Workshops are brief and often intense sessions designed to address an area of concern or personal struggle. They are transformative programs that help individuals identify negative patterns and break the cycle of maladaptive behaviors that may be holding them back. Workshops often last three to five days but can last up to two weeks.
Workshop participants work on sensitive issues in a concentrated format. This allows them to gain insight into unhealthy, embroiled patterns of behavior, and to practice new relational skills within a safe environment. Workshops are a great option for people who do not need inpatient treatment but want to participate in a program that can bring them more immediate results than they are able to accomplish in weekly individual therapy sessions.

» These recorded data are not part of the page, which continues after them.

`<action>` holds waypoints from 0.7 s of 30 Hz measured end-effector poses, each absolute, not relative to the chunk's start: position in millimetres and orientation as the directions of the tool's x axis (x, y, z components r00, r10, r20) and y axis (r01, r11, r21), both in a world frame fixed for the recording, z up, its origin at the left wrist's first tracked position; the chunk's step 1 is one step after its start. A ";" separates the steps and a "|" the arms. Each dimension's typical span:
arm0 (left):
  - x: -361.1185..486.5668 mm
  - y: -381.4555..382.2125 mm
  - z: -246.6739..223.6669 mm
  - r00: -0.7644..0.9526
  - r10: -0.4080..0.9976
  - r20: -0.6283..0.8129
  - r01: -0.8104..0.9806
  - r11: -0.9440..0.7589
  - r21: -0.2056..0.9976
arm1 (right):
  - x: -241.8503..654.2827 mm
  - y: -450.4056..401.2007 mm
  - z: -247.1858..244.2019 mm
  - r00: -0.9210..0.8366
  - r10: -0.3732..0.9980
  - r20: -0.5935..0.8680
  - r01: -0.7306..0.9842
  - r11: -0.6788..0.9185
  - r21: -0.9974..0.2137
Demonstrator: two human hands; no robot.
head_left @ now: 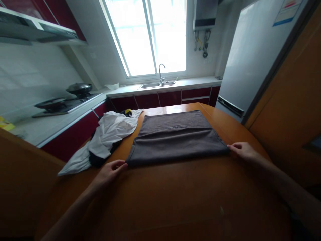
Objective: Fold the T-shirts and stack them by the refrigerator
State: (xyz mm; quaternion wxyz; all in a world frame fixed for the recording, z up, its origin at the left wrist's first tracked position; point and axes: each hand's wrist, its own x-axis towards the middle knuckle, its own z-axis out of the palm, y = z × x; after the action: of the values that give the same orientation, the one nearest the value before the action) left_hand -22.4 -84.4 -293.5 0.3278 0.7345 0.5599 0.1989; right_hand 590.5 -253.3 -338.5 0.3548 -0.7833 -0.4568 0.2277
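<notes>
Two bare hands and two bare forearms are in view — the left hand (110, 171) and the right hand (242, 151) both slender, with slim fingers and narrow wrists. The left forearm (72, 209) and the right forearm (281, 179) are slim too, their outlines smooth and widening gently away from the wrists. Finer details — the fingernails, for instance — are too small and blurred to tell.

wooden table (175, 194): dark grey cloth (173, 144) folded over itself, centre; crumpled white garment (110, 129) at left edge, apart.
</notes>
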 end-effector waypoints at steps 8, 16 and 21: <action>-13.2 -91.5 -297.3 0.227 0.974 -0.016 0.666 -0.143 0.732 | 570.7 -256.6 -334.3 0.489 0.872 -0.006 0.538 -0.306 -0.785; -26.7 -106.2 -290.5 0.365 0.930 0.037 0.600 -0.265 0.755 | 547.2 -277.0 -326.5 0.489 0.872 0.005 0.578 -0.320 -0.751; -54.7 -145.4 -285.6 0.362 0.932 0.019 0.628 -0.259 0.734 | 534.4 -320.4 -334.7 0.458 0.889 -0.006 0.566 -0.296 -0.770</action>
State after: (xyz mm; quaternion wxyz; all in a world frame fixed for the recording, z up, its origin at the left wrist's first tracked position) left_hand -54.7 -145.4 -285.6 0.3257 0.7583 0.5142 0.2335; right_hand 534.4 -320.4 -334.7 0.3617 -0.7733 -0.4703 0.2237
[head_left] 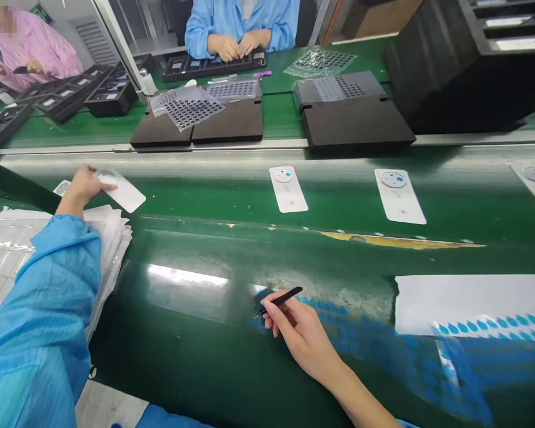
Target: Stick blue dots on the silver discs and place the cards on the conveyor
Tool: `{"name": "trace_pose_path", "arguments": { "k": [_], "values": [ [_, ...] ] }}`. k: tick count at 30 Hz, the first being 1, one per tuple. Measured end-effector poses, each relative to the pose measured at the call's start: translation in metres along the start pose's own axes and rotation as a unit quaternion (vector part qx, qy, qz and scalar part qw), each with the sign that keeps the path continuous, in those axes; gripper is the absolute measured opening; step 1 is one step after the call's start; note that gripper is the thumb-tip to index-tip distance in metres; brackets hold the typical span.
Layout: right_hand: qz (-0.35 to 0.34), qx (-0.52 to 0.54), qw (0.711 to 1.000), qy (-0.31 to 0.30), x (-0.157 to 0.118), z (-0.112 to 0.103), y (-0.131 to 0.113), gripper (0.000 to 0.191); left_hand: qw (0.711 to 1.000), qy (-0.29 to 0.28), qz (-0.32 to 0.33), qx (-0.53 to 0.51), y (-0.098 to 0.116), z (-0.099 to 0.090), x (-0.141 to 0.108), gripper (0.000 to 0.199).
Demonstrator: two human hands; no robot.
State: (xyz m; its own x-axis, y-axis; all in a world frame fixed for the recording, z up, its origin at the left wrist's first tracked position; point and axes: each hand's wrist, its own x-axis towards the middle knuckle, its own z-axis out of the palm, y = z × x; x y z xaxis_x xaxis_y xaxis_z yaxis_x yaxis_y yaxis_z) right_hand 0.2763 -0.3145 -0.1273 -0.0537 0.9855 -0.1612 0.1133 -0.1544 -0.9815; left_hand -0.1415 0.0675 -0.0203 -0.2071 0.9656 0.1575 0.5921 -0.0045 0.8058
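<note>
At the far left, my left hand point(84, 183) is closed on the edge of a white rectangular panel point(127, 193), slightly blurred, with a round grey part partly behind the fingers. My right hand point(296, 336) grips black tweezers point(285, 295) above the green worktop, their tips pointing down and left. Farther along the belt lie a white panel point(292, 193) and another white panel point(403, 202), each with a round grey disc and a small blue dot. On the right, a white backing sheet point(468, 300) carries rows of blue stickers point(494, 324).
Clear plastic trays point(9, 238) are stacked under my left arm. Across the belt point(214, 202) sit black boxes point(227, 122) with perforated sheets on top, and a tall black stack point(450, 77). A co-worker in blue point(245, 27) and one in pink point(40, 50) sit opposite.
</note>
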Motion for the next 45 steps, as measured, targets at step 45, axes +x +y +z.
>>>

What You Can Expect in a Workshop
Workshop participants can expect to be in programming all day and often continue into the evening with group activities and ancillary services. Workshops typically contain a lot of psycho-education with therapeutic activities designed to break through barriers and strengthen recovery. Workshop providers often have therapists who are dedicated solely to facilitating workshops. This means that the therapists are specifically trained in conducting a particular workshop and have extensive expertise in the subject matter. For example, you will often find specialized trauma therapists, certified sex addiction therapists and licensed marriage and family therapists running workshops related to their areas of expertise. Other providers may have therapists who work in their inpatient treatment center rotate into facilitating workshops occasionally when they are offered.
In addition, some private practitioners who function as long-term, ongoing therapists may also provide workshops to their clients. These may occur over a weekend or another block of time that the therapist chooses. Workshops provided by a private therapist may or may not occur in a group environment.
Many workshop providers offer on-site accommodations which allow participants to stay cocooned into the treatment process, offering a supportive environment even outside of group sessions. It is possible to stay in your own home for some workshops if you are able to find a provider within driving distance of your home, but this is not ideal. If on-site accommodations are available, participants can maximize their experience by staying on site. Intense work is most effective if participants are able to “check out” of the regular daily stresses of everyday life and just focus on the healing. Work duties, family responsibilities, world news events, and technological devices can distract a person from focusing on themselves and their personal healing.
Who Benefits the Most from Workshops?
There are a number of different types of people who can benefit from workshops. Anyone who wants to begin an emotional healing process, take an emotional healing journey already in progress to the next level, or who need a little recovery renewal, could benefit greatly from a workshop.
Those Who Are Beginning a Healing or Recovery Journey
Some workshop participants may want to start a journey of healing and recovery but need to build a solid foundation first through some intensive, focused work. Other participants may not have any addictions or mental health conditions, but do feel that they need some help with a particular issue. People who do not have a history of addictions or other mental health issues still struggle with the same life issues as those who are addicted or mentally ill. They may pursue a workshop to address those needs.
Maybe it is a mother who cannot stop enabling her addicted child. A child abuse survivor who never really got a chance to address the trauma they experienced. Possibly it is a person who continues to find themselves in destructive and abusive relationships. A student who is gifted and has always had success in high school but finds that in the freedom of college, they get stuck for hours watching online pornography and fail to complete course assignments. It could be someone who just lost their beloved spouse and feels overwhelmed and stuck in grief. Or even someone who just wants to learn more about mindfulness practice. These are only a few examples.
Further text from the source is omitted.